However, it has also significantly increased the public concern on data privacy. In fact users have, in general, very scarce opportunities to control how their data are accessed and collected and to use them for their purposes. Some Operating System (OS), such as Android, informs users about the accessed resources at installation time but, mainly, such information is not user-friendly and users can either avoid installing the App or grant unrestricted access to all the required resources, without means to further control permissions or to audit the access to PD. Increasingly this phenomenon is widespread due to wide adoption of the so called social logins (i.e. the use of the credentials of a particular social network to log also into third party services) through which, third party service-providers can directly access the plethora of users’ information collected through their use of social networks. This further sharpens the incongruity between the information consciously and transparently disclosed by users and the users’ personal data concretely accessed by third parties. Nevertheless, the benefits of the usage of personal data are always more imbalanced between the users and, mainly, the world-wide biggest ICT companies.
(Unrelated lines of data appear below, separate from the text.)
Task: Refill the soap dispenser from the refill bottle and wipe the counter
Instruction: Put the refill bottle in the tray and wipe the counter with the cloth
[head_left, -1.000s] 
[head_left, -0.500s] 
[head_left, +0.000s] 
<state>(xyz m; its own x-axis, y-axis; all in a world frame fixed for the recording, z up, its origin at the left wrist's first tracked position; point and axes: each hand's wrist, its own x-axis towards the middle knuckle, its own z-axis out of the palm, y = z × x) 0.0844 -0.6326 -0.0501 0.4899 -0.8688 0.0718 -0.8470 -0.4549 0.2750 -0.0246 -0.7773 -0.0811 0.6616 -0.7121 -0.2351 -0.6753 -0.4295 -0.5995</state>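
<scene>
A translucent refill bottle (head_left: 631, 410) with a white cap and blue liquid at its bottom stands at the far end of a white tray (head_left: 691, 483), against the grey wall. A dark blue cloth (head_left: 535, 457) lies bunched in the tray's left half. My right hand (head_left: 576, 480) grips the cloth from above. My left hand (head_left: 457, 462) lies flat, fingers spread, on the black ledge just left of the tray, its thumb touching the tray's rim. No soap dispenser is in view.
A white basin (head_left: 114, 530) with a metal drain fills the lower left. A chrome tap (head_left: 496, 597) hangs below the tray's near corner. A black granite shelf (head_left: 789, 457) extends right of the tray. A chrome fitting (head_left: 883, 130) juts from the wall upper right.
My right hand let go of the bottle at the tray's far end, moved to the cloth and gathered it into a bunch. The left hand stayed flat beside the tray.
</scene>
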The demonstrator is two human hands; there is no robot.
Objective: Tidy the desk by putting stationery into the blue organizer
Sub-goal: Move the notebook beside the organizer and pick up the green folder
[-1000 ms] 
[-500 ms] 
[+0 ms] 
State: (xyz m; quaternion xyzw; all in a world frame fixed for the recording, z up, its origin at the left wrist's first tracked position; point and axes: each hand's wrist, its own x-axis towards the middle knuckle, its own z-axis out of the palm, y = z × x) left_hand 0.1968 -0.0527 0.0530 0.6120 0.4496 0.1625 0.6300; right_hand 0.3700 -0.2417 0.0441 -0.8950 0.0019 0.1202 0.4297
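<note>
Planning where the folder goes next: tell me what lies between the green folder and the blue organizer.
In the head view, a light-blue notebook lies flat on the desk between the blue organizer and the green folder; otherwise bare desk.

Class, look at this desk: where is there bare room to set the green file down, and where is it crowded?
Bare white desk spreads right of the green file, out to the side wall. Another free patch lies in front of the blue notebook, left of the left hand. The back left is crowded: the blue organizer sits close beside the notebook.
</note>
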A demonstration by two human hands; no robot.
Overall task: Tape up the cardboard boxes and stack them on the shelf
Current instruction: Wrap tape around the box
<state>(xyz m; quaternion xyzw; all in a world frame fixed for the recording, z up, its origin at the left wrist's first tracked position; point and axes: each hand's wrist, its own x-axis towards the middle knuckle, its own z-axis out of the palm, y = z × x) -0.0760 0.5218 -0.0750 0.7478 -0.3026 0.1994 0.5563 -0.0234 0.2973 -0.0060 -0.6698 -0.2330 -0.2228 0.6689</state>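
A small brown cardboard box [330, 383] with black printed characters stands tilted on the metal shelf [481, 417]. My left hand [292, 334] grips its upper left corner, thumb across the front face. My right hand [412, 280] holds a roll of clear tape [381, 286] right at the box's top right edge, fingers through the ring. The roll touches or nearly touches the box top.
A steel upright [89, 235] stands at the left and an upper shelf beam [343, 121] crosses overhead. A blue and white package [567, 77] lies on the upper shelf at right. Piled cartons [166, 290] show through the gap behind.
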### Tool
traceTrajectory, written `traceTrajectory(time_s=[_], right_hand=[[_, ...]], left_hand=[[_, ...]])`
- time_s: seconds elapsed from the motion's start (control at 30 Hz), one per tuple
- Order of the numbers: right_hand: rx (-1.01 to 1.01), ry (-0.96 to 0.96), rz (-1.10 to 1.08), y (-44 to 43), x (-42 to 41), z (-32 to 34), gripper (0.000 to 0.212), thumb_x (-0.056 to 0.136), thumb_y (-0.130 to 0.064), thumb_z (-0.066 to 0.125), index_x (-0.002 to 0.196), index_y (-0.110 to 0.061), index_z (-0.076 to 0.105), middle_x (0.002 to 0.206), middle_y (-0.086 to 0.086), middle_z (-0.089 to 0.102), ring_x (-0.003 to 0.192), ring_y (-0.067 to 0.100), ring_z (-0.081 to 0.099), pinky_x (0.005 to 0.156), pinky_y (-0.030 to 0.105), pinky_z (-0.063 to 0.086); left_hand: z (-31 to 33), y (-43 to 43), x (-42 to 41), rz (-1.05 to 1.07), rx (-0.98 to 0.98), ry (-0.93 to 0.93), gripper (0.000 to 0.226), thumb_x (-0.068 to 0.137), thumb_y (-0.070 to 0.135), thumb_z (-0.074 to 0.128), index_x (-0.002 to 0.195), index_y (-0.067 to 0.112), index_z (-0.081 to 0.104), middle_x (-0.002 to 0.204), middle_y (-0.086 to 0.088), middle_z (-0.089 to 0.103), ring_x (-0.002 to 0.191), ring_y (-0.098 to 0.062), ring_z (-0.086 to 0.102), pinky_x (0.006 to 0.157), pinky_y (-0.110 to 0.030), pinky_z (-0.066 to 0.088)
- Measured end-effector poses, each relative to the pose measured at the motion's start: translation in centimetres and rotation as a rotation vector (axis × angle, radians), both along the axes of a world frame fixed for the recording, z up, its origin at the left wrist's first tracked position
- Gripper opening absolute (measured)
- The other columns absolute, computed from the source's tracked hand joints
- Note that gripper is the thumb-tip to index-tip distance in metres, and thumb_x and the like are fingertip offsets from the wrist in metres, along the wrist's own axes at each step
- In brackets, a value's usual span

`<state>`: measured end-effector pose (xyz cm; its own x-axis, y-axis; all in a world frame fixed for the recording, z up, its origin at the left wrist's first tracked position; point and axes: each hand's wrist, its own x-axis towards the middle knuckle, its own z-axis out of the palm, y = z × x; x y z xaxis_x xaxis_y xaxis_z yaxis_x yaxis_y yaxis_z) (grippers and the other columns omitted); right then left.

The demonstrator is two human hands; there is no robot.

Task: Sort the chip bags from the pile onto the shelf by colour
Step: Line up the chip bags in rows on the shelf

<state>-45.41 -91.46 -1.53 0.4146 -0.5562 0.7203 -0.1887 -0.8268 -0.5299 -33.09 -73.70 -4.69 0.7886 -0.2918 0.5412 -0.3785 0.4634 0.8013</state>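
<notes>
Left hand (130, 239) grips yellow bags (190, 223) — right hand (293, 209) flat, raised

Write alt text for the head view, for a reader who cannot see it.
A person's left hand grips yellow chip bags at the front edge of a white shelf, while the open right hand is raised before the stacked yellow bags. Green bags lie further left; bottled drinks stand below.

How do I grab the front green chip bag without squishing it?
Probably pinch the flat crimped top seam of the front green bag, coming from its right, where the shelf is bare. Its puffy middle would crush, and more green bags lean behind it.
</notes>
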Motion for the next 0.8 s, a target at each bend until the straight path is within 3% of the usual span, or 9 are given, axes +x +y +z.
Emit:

This is far from the desired scenarios in which PD enable and contribute to the generation of widespread socioeconomic benefits to the collectivity. In order to reach these benefits, we believe that we need a fair PD management, where individuals, empowered with control and awareness over their PD, are enabled to actively and knowingly participate (in)to a PD eco-system. We present the design of My Data Store, currently validated in a living-lab: a privacy preserving service that enables users to collect, control and exploit PD generated in mobility. We integrated My Data Store into an innovative framework which enables the development of trusted and transparent (in terms of access and use of PD) services and apps: a user can control and audit their behavior. In this way, it is possible to create an eco-system of PD-based trusted apps/services. The framework, acting as a broker, would also potentially allow users to gain direct economic benefit from the disclosure/exchange of their data.

2 The Context

We are experiencing a rapid change of paradigm in technology and in business, where data are becoming an essential resource for the design of new and better services and products. The amount of data available, generated and processed on a daily basis is so huge and rapidly increasing. “Big Data” has become the keyword around which innovation, competition, and productivity in ICT are orbiting, so as to create a new data-driven society. One of the most interesting classes of data is Personal Data (PD, i.e., any information relating to an identified or identifiable person): they are data about people, their behavior, their preferences, etc. When handled and interpreted such data can describe an individual’s actions, behaviors and habits [2].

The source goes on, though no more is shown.